Word for word, repeat all of the entries below.

------------------------------------------------

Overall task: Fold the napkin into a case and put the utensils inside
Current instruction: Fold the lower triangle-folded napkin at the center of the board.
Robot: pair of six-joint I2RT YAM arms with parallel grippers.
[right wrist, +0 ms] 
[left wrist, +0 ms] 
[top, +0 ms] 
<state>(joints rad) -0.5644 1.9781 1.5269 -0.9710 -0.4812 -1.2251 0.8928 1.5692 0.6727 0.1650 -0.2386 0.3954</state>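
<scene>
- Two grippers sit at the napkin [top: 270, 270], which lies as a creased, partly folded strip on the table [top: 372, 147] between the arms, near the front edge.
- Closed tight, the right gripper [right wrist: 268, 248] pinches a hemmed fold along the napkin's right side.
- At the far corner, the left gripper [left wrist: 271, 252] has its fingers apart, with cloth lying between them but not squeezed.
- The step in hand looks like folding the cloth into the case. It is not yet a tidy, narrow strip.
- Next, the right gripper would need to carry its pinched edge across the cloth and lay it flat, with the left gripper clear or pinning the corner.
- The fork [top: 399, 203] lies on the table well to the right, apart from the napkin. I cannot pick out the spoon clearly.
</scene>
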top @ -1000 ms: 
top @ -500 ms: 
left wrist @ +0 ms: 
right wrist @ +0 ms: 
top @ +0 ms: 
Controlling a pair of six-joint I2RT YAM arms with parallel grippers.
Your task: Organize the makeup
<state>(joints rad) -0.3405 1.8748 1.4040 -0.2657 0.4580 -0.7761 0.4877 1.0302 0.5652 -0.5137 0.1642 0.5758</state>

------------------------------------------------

Solution to this exercise =
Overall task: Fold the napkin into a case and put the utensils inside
Current instruction: Fold the lower triangle-folded napkin at the center of the board.
Robot: pair of six-joint I2RT YAM arms with parallel grippers.
[right wrist, +0 ms] 
[left wrist, +0 ms] 
[top, +0 ms] 
<state>(joints rad) -0.5644 1.9781 1.5269 -0.9710 -0.4812 -1.2251 0.8928 1.5692 0.6727 0.1650 -0.2386 0.3954</state>
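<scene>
- Two grippers sit at the napkin [top: 270, 270], which lies as a creased, partly folded strip on the table [top: 372, 147] between the arms, near the front edge.
- Closed tight, the right gripper [right wrist: 268, 248] pinches a hemmed fold along the napkin's right side.
- At the far corner, the left gripper [left wrist: 271, 252] has its fingers apart, with cloth lying between them but not squeezed.
- The step in hand looks like folding the cloth into the case. It is not yet a tidy, narrow strip.
- Next, the right gripper would need to carry its pinched edge across the cloth and lay it flat, with the left gripper clear or pinning the corner.
- The fork [top: 399, 203] lies on the table well to the right, apart from the napkin. I cannot pick out the spoon clearly.
</scene>
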top @ -1000 ms: 
top @ -500 ms: 
left wrist @ +0 ms: 
right wrist @ +0 ms: 
top @ +0 ms: 
Controlling a pair of six-joint I2RT YAM arms with parallel grippers.
Your task: Organize the makeup
<state>(joints rad) -0.3405 1.8748 1.4040 -0.2657 0.4580 -0.7761 0.4877 1.0302 0.5652 -0.5137 0.1642 0.5758</state>

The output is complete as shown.